Stumbled upon your blog, first read your elegant email-overload solutions (loved them--forwarded to my SO). Want to read your blog for days, but I need some immediate advice. You seem like a truly impartial writer, etc. etc. (lots more sucking-up.....) IF you have time, and IF you feel inclined, I would appreciate a *brief* dialog on my immediate online grad school need for a new computer. The one I am using right now totally crashed last monday, I had to resort to a System Recovery, which took it back to the stone ages (2003). I lost everything, I think. I won a scholarship out of the blue (age 54!! for patients with rheumatoid arthritis) but my inbox was so clogged up I almost missed it altogether........got the app together by the skin of my teeth. Now, still running late, (I never expected in any lifetime to be able to return to school) the scholarship check gets cut next week, I am applying online, but my ''puter won't do any of the things I need it to do (like talk to my printer-scanner-copier; yes, I reloaded the software, have done all the troubleshooting, etc).
SO, I need a new one.

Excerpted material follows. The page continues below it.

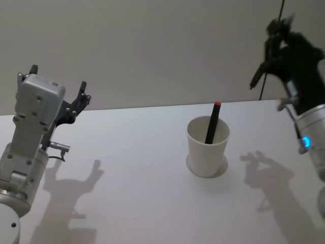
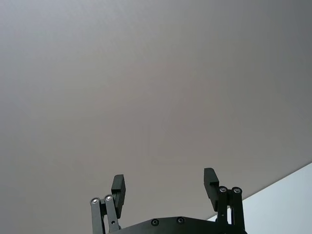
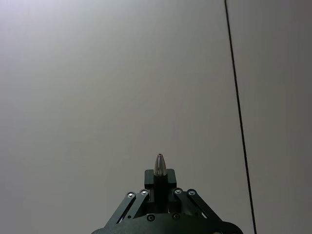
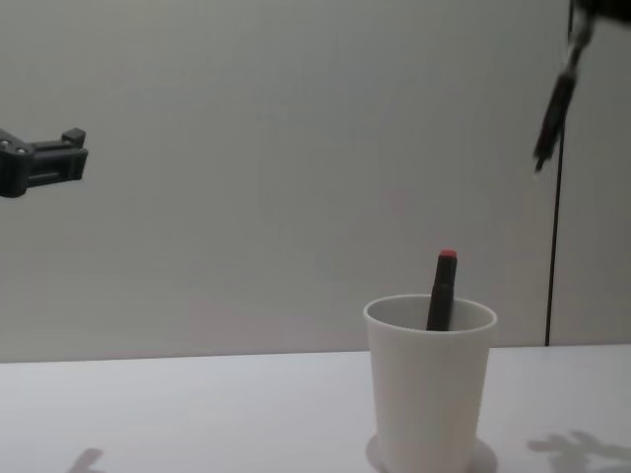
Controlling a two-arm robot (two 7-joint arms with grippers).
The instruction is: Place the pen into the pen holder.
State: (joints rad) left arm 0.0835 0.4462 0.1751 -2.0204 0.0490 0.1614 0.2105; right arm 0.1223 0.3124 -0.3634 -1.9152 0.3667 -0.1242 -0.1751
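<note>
right gripper raised, pinching a second pen | cup below-left of it holds one pen | left gripper spread, idle | left: lower, release

Pen in the cup
A dark pen with a red tip leans inside the upright white paper cup on the counter.
</note>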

My degree will be MS in Psych, I already have one in Lib Sci, am unable to work, so these classes are just because my brain is screaming for intellectual stimulation, which my body won't permit me to acquire physically..........
Don't need programming or gaming or web design. Mostly email, web surfing, writing.......... I am leaning toward a laptop that I could take to bed with me.........

If you have gotten this far.....bless you! If you care to offer advice, I would be grateful....... (BTW, unlike you, with a pseudonym and all, my real name is Nina Wikstrom Aguilar; you can google me and read old MLS papers I wrote, read about my son's death at age 8, Roque Wikstrom Aguilar........basically, I am an open book. But you''re from Minnesota, so you're nice folks.)

JGF said...

I'll try to reply to the last comment by email.

In the meantime, it's funny to come back to this topic.

I was on top of email -- for a while. Then it rose up and overwhelmed me.

So I need to think of yet more techniques. I think it may involve redirecting email to other persons whenever possible.

John F said...

Years late I stay inbox zero most of the time. So it can be done.